▶ [Work instructions] Copy verbatim the block of lines in the entries below whose first line contains "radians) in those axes" and whose last line contains "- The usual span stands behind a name". Leave out all other lines.
*** Material provided Section Begins ***
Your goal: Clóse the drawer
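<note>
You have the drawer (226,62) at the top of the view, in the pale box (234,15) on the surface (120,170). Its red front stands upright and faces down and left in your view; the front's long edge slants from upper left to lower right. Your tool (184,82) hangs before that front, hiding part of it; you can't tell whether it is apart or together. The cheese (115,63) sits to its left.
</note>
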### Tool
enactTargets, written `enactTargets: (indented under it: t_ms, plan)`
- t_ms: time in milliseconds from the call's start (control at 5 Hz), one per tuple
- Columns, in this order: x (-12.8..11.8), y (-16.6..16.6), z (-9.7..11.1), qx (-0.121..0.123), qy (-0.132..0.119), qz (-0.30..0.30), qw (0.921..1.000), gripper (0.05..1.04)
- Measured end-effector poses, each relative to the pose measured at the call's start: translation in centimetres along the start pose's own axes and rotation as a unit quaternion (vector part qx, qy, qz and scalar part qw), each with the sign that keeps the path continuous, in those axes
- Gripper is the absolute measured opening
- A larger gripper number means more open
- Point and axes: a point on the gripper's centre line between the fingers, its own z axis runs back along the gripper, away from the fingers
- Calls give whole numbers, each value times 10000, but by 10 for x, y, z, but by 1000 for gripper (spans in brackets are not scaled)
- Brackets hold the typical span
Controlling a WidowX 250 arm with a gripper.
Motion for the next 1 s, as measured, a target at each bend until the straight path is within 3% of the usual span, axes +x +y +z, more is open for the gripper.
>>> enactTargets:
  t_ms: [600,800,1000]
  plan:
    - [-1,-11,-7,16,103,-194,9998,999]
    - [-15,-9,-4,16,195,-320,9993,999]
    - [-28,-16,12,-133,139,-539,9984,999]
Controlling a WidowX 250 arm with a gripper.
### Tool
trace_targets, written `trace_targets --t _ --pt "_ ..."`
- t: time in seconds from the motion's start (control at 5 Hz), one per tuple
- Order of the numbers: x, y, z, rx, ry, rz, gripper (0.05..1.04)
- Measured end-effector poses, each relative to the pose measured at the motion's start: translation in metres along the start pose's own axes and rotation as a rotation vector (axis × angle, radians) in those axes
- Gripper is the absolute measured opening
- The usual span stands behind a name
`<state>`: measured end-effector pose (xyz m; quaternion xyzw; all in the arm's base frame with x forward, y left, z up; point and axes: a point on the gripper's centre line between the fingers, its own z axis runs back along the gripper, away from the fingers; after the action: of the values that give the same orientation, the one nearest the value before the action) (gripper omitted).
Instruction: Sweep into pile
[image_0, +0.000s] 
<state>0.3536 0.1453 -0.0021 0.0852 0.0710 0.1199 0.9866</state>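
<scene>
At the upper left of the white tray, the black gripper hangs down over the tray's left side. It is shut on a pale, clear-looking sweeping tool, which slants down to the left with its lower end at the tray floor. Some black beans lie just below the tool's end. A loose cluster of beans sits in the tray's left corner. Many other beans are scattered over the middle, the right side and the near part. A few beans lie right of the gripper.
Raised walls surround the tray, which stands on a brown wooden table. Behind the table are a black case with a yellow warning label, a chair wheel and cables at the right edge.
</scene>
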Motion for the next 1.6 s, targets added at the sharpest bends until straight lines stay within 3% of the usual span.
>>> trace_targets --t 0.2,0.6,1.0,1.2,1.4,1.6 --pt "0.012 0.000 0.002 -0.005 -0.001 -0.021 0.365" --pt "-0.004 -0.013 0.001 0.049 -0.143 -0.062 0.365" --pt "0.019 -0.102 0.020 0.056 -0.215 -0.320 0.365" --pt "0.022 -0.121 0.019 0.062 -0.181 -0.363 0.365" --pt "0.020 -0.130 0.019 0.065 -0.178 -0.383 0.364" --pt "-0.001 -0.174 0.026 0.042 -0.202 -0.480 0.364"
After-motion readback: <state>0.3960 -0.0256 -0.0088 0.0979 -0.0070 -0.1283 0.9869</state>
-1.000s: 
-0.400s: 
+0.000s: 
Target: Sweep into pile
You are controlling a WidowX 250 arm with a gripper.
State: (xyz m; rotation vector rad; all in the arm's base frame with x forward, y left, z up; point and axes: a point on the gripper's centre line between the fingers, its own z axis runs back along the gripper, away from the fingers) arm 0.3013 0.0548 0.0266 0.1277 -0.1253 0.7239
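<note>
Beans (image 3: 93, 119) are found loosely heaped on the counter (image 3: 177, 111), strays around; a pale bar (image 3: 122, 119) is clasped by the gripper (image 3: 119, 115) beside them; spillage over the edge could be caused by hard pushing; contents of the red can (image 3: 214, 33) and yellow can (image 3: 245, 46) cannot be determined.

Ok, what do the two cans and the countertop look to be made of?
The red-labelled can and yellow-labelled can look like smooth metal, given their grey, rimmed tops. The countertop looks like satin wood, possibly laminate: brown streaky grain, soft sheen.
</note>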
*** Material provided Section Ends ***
▶ [Solution for this exercise]
- Measured end-effector poses, each relative to the pose measured at the motion's start: translation in metres along the start pose's own axes and rotation as a rotation vector (axis × angle, radians) in those axes
- Gripper is the absolute measured opening
- The usual span stands behind a name

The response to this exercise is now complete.